Description:
"not exists" optimization is explained here:
http://dev.mysql.com/doc/refman/5.5/en/explain-output.html
All tables have a single field "i" which is declared "not null".
Query with one inner table in the outer join (t2):
mysql> explain select * from t1 LEFT JOIN (t2) ON 1 WHERE t2.i IS NULL;
+----+-------------+-------+------+---------------+------+---------+------+------+-------------------------+
| id | select_type | table | type | possible_keys | key | key_len | ref | rows | Extra |
+----+-------------+-------+------+---------------+------+---------+------+------+-------------------------+
| 1 | SIMPLE | t1 | ALL | NULL | NULL | NULL | NULL | 1 | |
| 1 | SIMPLE | t2 | ALL | NULL | NULL | NULL | NULL | 1 | Using where; Not exists |
+----+-------------+-------+------+---------------+------+---------+------+------+-------------------------+
We see that the "not exists" optimization was used, which is good.
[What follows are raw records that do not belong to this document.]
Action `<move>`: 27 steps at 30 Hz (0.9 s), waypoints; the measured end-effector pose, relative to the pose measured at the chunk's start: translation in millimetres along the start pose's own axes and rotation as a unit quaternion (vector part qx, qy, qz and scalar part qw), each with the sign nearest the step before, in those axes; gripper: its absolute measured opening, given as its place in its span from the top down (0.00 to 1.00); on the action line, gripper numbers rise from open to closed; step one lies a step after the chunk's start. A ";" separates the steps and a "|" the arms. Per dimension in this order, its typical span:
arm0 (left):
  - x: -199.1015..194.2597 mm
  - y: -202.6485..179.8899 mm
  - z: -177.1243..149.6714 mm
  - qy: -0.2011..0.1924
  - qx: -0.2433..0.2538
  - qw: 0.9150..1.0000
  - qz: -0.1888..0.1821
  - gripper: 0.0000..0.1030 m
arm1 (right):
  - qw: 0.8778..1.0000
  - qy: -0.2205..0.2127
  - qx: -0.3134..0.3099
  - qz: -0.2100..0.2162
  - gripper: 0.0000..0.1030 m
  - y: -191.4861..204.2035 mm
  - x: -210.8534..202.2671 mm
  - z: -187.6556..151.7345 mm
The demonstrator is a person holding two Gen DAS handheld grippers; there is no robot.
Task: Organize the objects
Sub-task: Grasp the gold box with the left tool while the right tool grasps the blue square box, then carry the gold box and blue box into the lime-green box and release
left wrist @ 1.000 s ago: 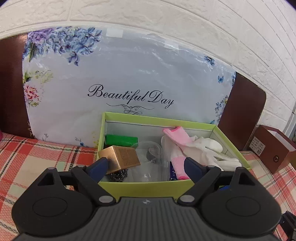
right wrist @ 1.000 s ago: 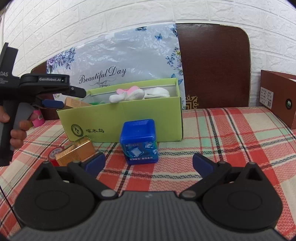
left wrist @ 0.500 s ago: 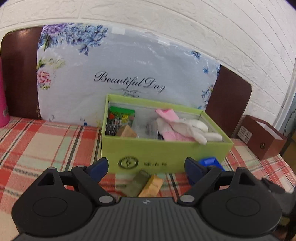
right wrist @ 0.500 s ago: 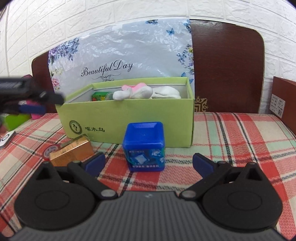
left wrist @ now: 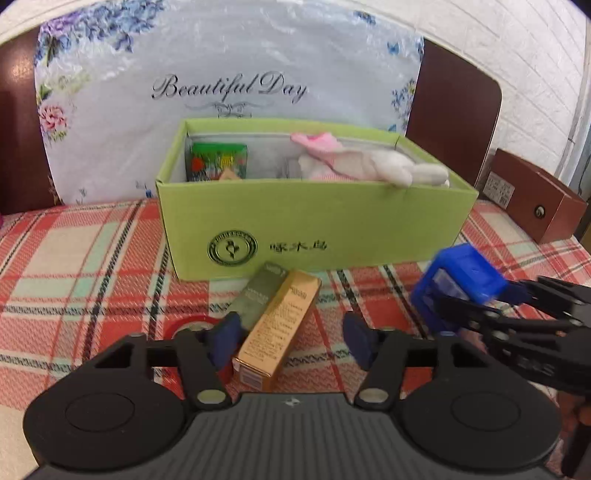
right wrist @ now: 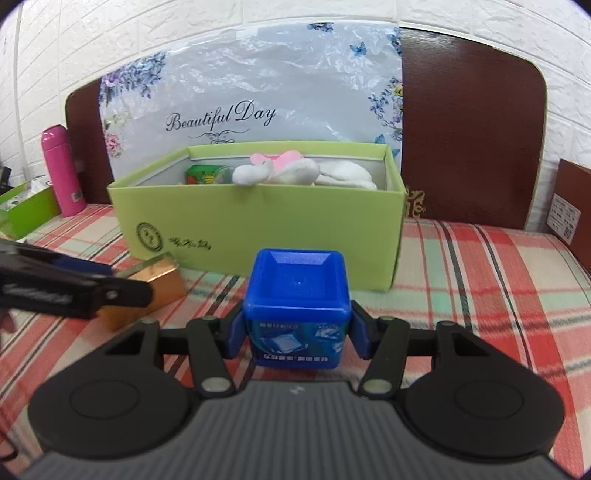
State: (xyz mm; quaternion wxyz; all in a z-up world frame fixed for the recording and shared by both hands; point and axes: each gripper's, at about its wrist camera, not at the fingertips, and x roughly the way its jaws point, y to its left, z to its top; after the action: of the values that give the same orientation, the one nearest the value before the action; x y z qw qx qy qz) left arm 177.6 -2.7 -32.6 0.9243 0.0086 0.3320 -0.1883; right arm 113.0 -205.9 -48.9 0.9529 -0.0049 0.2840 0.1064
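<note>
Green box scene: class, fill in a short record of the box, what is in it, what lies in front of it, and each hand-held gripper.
box: green box, open top
inside: white and pink socks, green packet
in front: gold carton, blue cube container
left hand-held gripper: closing around gold carton, right pad clear
right hand-held gripper: clamped on blue cube container

A red, cream and mint plaid cloth [right wrist: 480, 280] covers the surface. At the far side a dark brown headboard [right wrist: 469, 140] stands against a white brick-patterned wall [right wrist: 147, 33]. Leaning on the headboard is a pale plastic-wrapped panel [right wrist: 258, 77] printed with blue and purple flowers, butterflies and the words "Beautiful Day". A pink bottle [right wrist: 61, 170] stands upright at far left, with a small green carton [right wrist: 26, 210] just beside it. A brown box [left wrist: 535, 199] with a white label sits at far right
</note>
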 end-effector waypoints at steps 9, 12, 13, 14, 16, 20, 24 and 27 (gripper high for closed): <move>-15.2 -13.9 -18.1 0.034 0.002 0.999 -0.006 0.76 | 0.999 0.025 0.038 0.010 0.47 -11.9 -53.4 -32.6; -30.5 -26.1 -32.2 0.044 0.004 0.999 -0.029 0.76 | 0.999 0.030 0.036 0.017 0.47 -10.9 -66.3 -37.3; -36.2 -30.6 -37.6 0.047 0.007 0.998 -0.031 0.76 | 0.999 0.031 0.032 0.019 0.47 -9.9 -70.2 -39.4; -41.7 -34.4 -43.0 0.050 0.008 0.998 -0.034 0.76 | 0.999 0.033 0.029 0.020 0.47 -8.3 -73.9 -41.4; -52.9 -39.3 -53.2 0.054 0.003 0.998 -0.042 0.76 | 0.999 0.032 0.026 0.024 0.47 -5.4 -82.5 -45.1; -68.2 -45.8 -66.2 0.056 -0.005 0.997 -0.045 0.76 | 0.999 0.027 0.018 0.035 0.47 1.2 -94.6 -50.3; -64.4 -49.5 -65.5 0.060 -0.003 0.998 -0.034 0.72 | 0.999 0.026 0.007 0.023 0.43 5.8 -96.7 -53.7; -60.2 -49.7 -62.8 0.061 -0.004 0.997 -0.037 0.72 | 1.000 0.021 -0.001 0.015 0.37 8.0 -98.6 -54.2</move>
State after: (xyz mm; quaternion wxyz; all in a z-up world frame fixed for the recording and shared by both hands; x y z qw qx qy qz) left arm 79.1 -19.3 -39.0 0.8947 0.0040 0.3889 -0.2196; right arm 1.6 -221.6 -40.5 0.9451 -0.0040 0.3037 0.1205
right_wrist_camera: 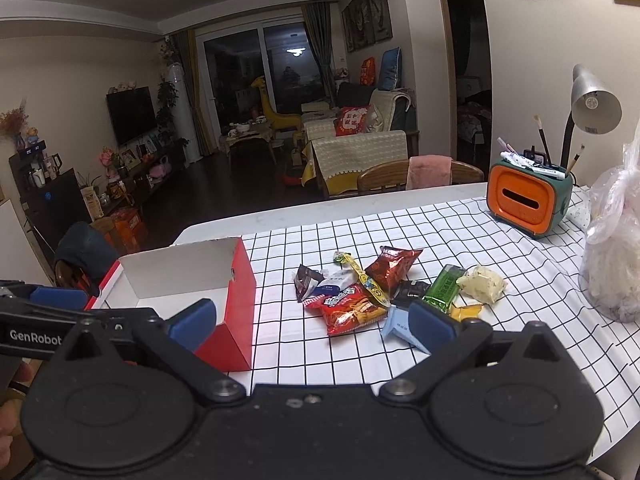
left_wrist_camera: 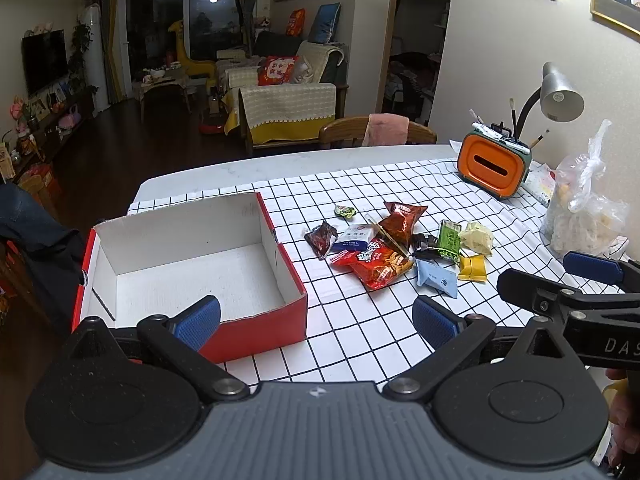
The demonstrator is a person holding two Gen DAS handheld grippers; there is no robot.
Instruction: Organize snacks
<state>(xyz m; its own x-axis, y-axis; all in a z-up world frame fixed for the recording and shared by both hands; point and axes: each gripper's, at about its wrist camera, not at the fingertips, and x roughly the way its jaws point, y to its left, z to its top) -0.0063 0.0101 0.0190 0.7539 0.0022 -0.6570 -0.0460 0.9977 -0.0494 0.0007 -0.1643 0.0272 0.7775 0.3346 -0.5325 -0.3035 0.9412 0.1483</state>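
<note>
Left wrist view. Looked along the left gripper (left_wrist_camera: pixel 316 320), blue fingers (left_wrist_camera: pixel 199 320) spread wide, nothing between them. Hovered over the near edge of the checked cloth (left_wrist_camera: pixel 360 344). Saw the red box (left_wrist_camera: pixel 192 264) just ahead on the left, lid off, white inside, nothing in it; near wall partly hidden behind the left finger. Found the snacks (left_wrist_camera: pixel 396 248) heaped on the cloth just right of the box, none inside it: a red chip bag (left_wrist_camera: pixel 376 266) in front, a brown bag (left_wrist_camera: pixel 402 220) behind, a dark packet (left_wrist_camera: pixel 320 238), a green packet (left_wrist_camera: pixel 450 238), a pale blue packet (left_wrist_camera: pixel 436 278), a yellow packet (left_wrist_camera: pixel 473 267). Could not read the small print. Caught the right gripper (left_wrist_camera: pixel 560 276) coming in from the right edge, cut off by the frame, held apart from the heap. Noted a tied plastic bag (left_wrist_camera: pixel 584 208) at far right, contents blurred, and an orange holder (left_wrist_camera: pixel 494 166) with brushes behind the heap.

Right wrist view. Looked along the right gripper (right_wrist_camera: pixel 316 324), fingers (right_wrist_camera: pixel 432 322) also wide apart, gripping nothing. Had the right finger covering part of the pale blue packet (right_wrist_camera: pixel 400 328) and most of the yellow one. Saw the box (right_wrist_camera: pixel 236 300) to the left from its side, floor mostly hidden, the visible part bare. Had the chip bag (right_wrist_camera: pixel 348 308) nearest the middle. Saw the left gripper (right_wrist_camera: pixel 56 304) at the left edge, cut off, with part of a hand (right_wrist_camera: pixel 12 384) beneath. Lost half of the plastic bag (right_wrist_camera: pixel 616 248) to the right edge.
</note>
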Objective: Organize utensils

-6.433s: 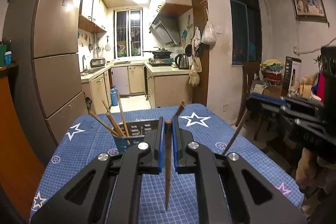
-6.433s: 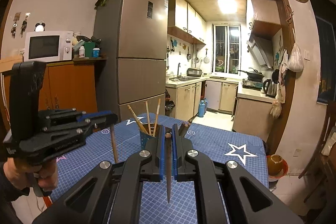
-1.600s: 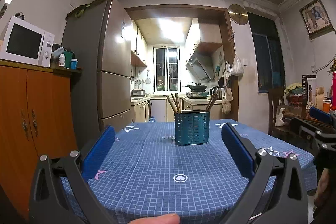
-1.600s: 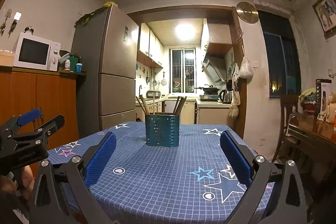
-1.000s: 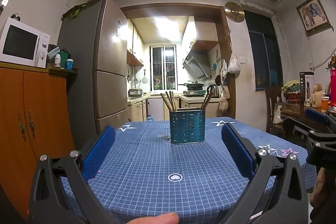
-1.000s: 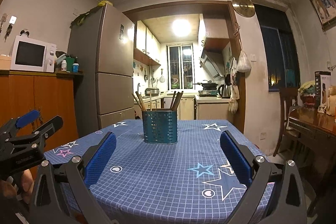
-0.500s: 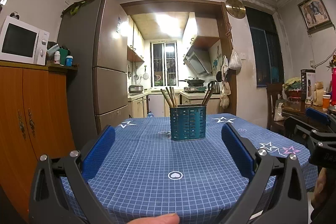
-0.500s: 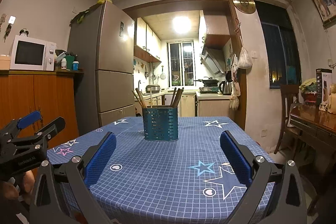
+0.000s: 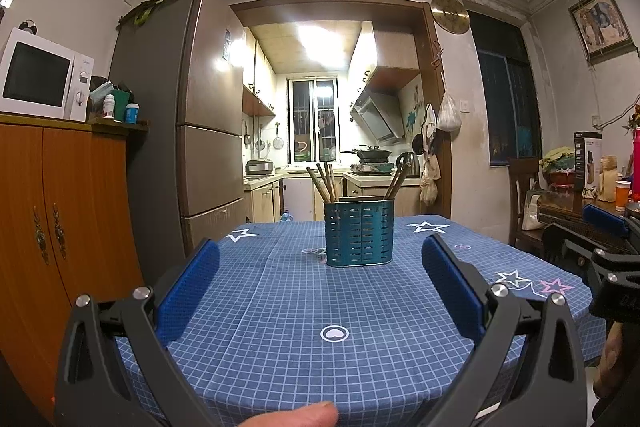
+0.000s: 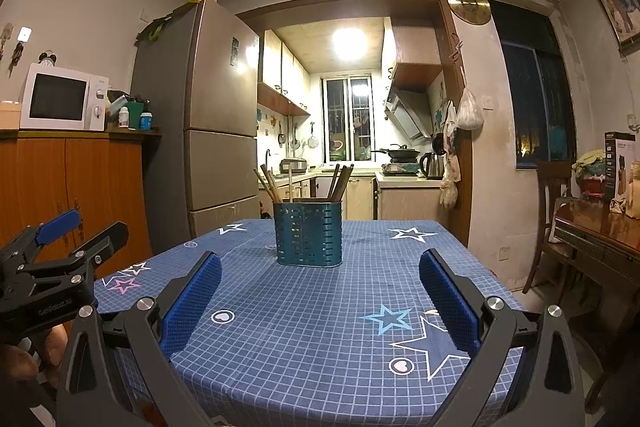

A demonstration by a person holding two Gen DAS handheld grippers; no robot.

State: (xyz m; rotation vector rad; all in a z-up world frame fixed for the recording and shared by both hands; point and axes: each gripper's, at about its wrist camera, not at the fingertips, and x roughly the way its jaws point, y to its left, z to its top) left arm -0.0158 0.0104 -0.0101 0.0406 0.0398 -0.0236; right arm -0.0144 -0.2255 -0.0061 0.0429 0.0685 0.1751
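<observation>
Teal perforated metal holder (image 9: 359,233) of upright wooden chopsticks (image 9: 325,183), dead ahead of left gripper (image 9: 320,287) and right gripper (image 10: 320,287); both released wide, empty, well apart from it.

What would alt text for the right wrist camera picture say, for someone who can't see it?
A teal utensil holder full of chopsticks stands on a blue star-patterned tablecloth. The right gripper frames it, wide open and empty. The left gripper, also open, shows at the left edge; a fridge and lit kitchen lie behind.
</observation>
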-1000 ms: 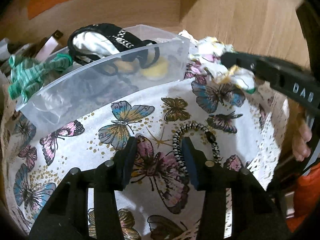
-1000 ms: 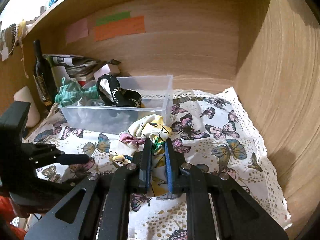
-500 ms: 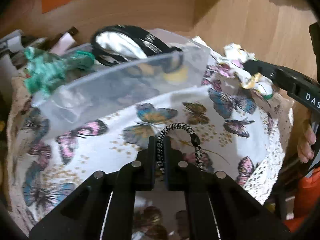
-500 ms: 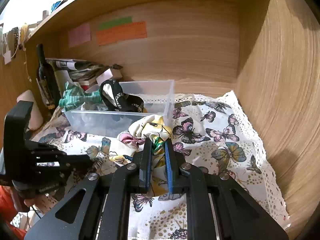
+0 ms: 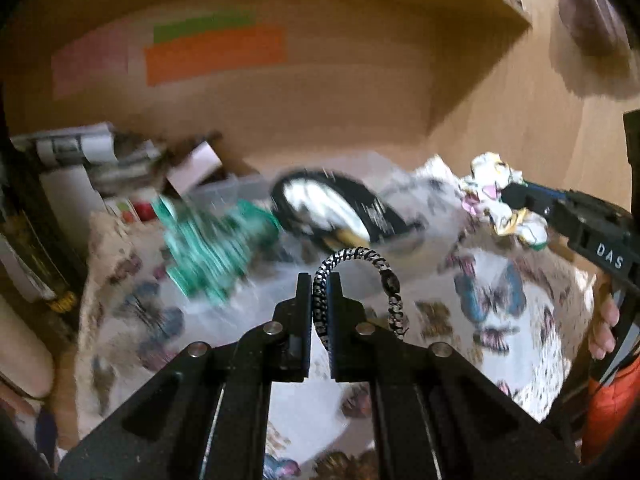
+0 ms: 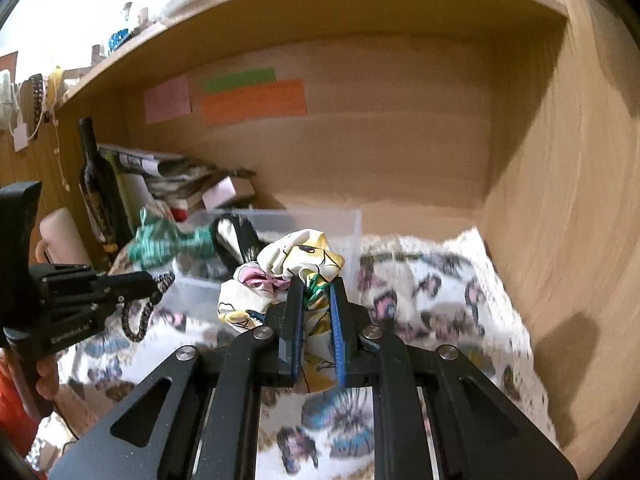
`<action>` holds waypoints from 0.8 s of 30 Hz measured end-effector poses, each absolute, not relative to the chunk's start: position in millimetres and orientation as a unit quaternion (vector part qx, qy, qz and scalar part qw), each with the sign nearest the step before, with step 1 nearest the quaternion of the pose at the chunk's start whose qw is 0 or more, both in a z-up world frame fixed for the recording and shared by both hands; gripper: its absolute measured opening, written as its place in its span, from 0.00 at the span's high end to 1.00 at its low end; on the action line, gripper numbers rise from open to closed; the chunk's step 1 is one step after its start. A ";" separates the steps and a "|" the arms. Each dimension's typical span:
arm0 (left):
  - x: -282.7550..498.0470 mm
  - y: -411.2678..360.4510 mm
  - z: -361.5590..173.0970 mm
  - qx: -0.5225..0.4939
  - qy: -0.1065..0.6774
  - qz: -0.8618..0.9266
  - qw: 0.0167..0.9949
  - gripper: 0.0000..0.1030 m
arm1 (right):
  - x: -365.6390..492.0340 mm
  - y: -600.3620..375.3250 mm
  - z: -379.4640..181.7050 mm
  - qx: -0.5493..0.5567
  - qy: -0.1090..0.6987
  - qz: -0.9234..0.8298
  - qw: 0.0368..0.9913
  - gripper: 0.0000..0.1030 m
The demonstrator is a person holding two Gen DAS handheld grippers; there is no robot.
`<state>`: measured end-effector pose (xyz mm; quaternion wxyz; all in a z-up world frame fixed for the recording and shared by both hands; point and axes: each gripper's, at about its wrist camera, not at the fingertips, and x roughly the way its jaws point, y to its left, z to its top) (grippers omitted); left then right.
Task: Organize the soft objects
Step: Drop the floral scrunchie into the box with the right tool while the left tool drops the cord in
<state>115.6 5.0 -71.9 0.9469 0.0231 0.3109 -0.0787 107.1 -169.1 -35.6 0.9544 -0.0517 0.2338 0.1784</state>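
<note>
The left tongs (image 5: 319, 280) are closed on a black-and-white hair tie (image 5: 362, 284), its loop hanging free to their right. The right tongs (image 6: 316, 284) pinch a crumpled floral scarf (image 6: 288, 264). Ahead of both sits a clear plastic box (image 6: 344, 232) on the butterfly cloth (image 6: 440, 300), with a green fabric piece (image 6: 160, 242) at its left end.
</note>
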 end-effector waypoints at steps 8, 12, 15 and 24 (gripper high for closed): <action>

Now add a second inner table next to t2:
mysql> explain select * from t1 LEFT JOIN (t2 JOIN t3 ON 1) ON 1 WHERE t2.i IS NULL;
+----+-------------+-------+------+---------------+------+---------+------+------+-------------+
| id | select_type | table | type | possible_keys | key | key_len | ref | rows | Extra |
+----+-------------+-------+------+---------------+------+---------+------+------+-------------+
| 1 | SIMPLE | t1 | ALL | NULL | NULL | NULL | NULL | 1 | |
| 1 | SIMPLE | t2 | ALL | NULL | NULL | NULL | NULL | 1 | Using where |
| 1 | SIMPLE | t3 | ALL | NULL | NULL | NULL | NULL | 1 | |
+----+-------------+-------+------+---------------+------+---------+------+------+-------------+
"not exists" optimization is not used. Though in theory it should apply in this case too (if a row is found in t2, t2 shouldn't be scanned more). The same if the WHERE involves t3:
mysql> explain select * from t1 LEFT JOIN (t2 JOIN t3 ON 1) ON 1 WHERE t3.i IS NULL;
+----+-------------+-------+------+---------------+------+---------+------+------+-------------+
| id | select_type | table | type | possible_keys | key | key_len | ref | rows | Extra |
+----+-------------+-------+------+---------------+------+---------+------+------+-------------+
| 1 | SIMPLE | t1 | ALL | NULL | NULL | NULL | NULL | 1 | |
| 1 | SIMPLE | t2 | ALL | NULL | NULL | NULL | NULL | 1 | |
| 1 | SIMPLE | t3 | ALL | NULL | NULL | NULL | NULL | 1 | Using where |
+----+-------------+-------+------+---------------+------+---------+------+------+-------------+
How to repeat:
create table t1 (i int not null) engine = innodb;
insert into t1 values (0);
create table t2 (i int not null) engine = innodb;
insert into t2 values (0);
create table t3 (i int not null) engine = innodb;
insert into t3 values (0);
explain select * from t1 LEFT JOIN (t2) ON 1 WHERE t2.i IS NULL;
explain select * from t1 LEFT JOIN (t2 JOIN t3 ON 1) ON 1 WHERE t2.i IS NULL;
explain select * from t1 LEFT JOIN (t2 JOIN t3 ON 1) ON 1 WHERE t3.i IS NULL;
Suggested fix:
A first problem.
When we have two inner tables, get_best_combination() resets not_exists_optimize to 0 for all tables because they all have *on_expr_ref==NULL, because at this stage the ON condition is attached to the "nested join" object, not directly to the base tables.
It's only later, in make_outerjoin_info(), that the ON condition is attached to the base tables, actually to the first inner table.
I imagine there are other problems, especially if the WHERE involves t3 (as ON is not attached to t3 but to t2).